Rake ALPHA

A vector-first language for CPU SIMD

Early development. Rake is a research language. Syntax and semantics are still evolving. The examples below represent the current implementation.

Principles

Rake is named for its execution model: data rakes through tine patterns.

↓ ↓ ↓ ↓ ↓ ↓ ↓ ↓ (8 lanes of data enter) ════════════════════════════════════ | tine A |███░░░███░░░███░░░██████| (some lanes blocked) ════════════════════════════════════ ↓ ↓ ↓ (survivors continue) ═══════════════════════════════════ | tine B |░░░███░░░░░░███░░░░░░███| (different pattern) ═══════════════════════════════════ ↓ ↓ (fewer survivors) sweep: < < (collect results)

Each tine is a horizontal barrier—the teeth of a rake—that filters lanes. Data flows downward through tine declarations. Results are swept up at the end.

Core Thesis

Auto-vectorization fails on divergent code. Traditional if/else branches cannot map efficiently to SIMD because different lanes need different code paths. Rake inverts the model:

Tines declare masks — boolean vectors defining which lanes are active
Through blocks execute under masks — all lanes compute, mask selects results
Sweep collects results — lanes merge based on which tines they passed

This is SIMD semantics made explicit in the language.

Design Principles

Vectors are primitive — A rack is one SIMD register, not an array
Scalars are marked — <name> broadcasts, preventing accidental confusion
Control flow is predication — No branches; tines create masks, through applies them
Data layout is explicit — stack (SoA) vs single (scalars) is visible
Vocabulary matches semantics — tine, rake, through, sweep reinforce parallel thinking

Vocabulary

Term	Meaning
rack	Vector value (one per SIMD lane)
tine	Named mask declaration
through	Masked computation region
sweep	Collect results from tines
crunch	Pure function (all lanes same logic)
rake	Divergent function (lanes may differ)
stack	Structure-of-Arrays type
single	All-scalar configuration struct
pack	Collection of stack chunks
over	Iterate over pack in SIMD-width chunks

Syntax

Racks

A rack is a vector of values—one per SIMD lane.

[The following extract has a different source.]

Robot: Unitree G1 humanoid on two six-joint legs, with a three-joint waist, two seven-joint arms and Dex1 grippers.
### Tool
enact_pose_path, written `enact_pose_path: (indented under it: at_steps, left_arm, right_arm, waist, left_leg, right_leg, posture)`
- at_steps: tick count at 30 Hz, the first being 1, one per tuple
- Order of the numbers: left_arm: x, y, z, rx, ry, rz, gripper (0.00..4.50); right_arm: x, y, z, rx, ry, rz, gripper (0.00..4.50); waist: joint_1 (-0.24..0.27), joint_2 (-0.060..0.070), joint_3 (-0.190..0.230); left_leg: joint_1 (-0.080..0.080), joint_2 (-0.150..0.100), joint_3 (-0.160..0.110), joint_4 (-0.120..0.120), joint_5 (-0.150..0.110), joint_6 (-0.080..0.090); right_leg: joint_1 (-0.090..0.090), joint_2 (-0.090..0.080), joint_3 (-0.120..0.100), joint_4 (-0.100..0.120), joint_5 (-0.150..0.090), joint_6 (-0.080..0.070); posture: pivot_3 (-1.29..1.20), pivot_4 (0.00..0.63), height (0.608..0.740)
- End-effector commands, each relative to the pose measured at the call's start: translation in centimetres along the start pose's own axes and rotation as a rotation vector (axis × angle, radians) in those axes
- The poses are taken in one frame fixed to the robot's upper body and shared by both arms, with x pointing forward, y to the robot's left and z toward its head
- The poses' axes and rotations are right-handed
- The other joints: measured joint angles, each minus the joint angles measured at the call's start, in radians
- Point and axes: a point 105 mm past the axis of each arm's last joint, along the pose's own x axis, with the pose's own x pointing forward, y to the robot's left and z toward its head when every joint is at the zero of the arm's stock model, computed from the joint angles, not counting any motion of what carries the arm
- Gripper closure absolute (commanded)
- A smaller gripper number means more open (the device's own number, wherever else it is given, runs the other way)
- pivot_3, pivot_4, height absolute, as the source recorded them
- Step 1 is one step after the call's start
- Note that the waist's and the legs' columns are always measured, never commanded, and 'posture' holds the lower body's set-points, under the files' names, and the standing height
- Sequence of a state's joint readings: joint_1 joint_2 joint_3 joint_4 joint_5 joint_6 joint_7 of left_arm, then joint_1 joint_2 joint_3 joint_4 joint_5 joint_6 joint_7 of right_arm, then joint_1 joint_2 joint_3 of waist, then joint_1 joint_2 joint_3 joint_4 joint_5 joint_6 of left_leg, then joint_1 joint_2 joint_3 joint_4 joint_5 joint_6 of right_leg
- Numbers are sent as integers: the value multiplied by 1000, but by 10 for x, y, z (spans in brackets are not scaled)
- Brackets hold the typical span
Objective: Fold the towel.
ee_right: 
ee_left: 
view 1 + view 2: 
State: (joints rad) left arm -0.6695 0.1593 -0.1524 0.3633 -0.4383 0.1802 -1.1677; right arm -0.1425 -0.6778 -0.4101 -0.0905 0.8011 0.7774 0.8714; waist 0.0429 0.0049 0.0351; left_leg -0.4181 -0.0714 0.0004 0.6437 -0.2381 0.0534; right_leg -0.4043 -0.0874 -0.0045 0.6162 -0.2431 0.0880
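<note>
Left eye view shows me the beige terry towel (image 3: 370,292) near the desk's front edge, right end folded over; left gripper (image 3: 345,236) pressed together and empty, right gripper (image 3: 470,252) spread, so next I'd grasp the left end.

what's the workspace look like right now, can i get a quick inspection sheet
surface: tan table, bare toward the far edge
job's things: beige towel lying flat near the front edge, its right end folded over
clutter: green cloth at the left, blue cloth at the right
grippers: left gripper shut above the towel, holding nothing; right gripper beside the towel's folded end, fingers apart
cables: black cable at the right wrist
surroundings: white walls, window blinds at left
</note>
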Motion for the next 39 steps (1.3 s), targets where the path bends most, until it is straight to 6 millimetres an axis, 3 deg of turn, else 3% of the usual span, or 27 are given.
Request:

Arithmetic is lane-wise. Scalars use angle brackets to broadcast.

let positions : float rack = load_positions()
let new_pos = positions + velocities * <dt>

Stacks

A stack is a struct in Structure-of-Arrays format. Each field is a rack.

stack Ray {
  ox: float rack, oy: float rack, oz: float rack,
  dx: float rack, dy: float rack, dz: float rack
}

Crunches

A crunch is a pure function where all lanes execute identical logic. Always inlined.

crunch dot (ax, ay, az, bx, by, bz) -> d:
  let d = ax*bx + ay*by + az*bz
  d

Tines

Tines are named boolean masks that partition lanes. The # prefix evokes grid lines.

| #miss  := (disc < <0.0>)
| #maybe := (!#miss)

Rakes

A rake function handles divergent control flow with tines, through blocks, and sweep.

rake intersect (ray_ox, ray_oy, ray_oz, ray_dx, ray_dy, ray_dz,
               <sphere_cx>, <sphere_cy>, <sphere_cz>, <sphere_r>) -> t_result:

  let disc = b * b - <4.0> * a * c

  | #miss  := (disc < <0.0>)
  | #maybe := (!#miss)

  through #maybe:
    let sqrt_disc = sqrt(disc)
    let t = (- b - sqrt_disc) / (<2.0> * a)
    t
  -> t_value

  through #miss:
    < -1.0>
  -> miss_result

  sweep:
    | #miss  -> miss_result
    | #maybe -> t_value
  -> t_result

Packs & Over

Experimental. The over construct is still in flux.

A pack is a collection of stack data. over iterates in SIMD-width chunks.

run render_all (rays : Ray pack, <count> : int64) -> result:
  over rays, <count> |> ray:
    let t = intersect(ray.ox, ray.oy, ray.oz, ray.dx, ray.dy, ray.dz, ...)
    t

Install

Prerequisites: OCaml 5.0+ with dune, LLVM/MLIR 17+

$ git clone https://github.com/KaiStarkk/rake-lang
$ cd rake-lang && dune build
$ ./rake examples/demo.rk --emit-mlir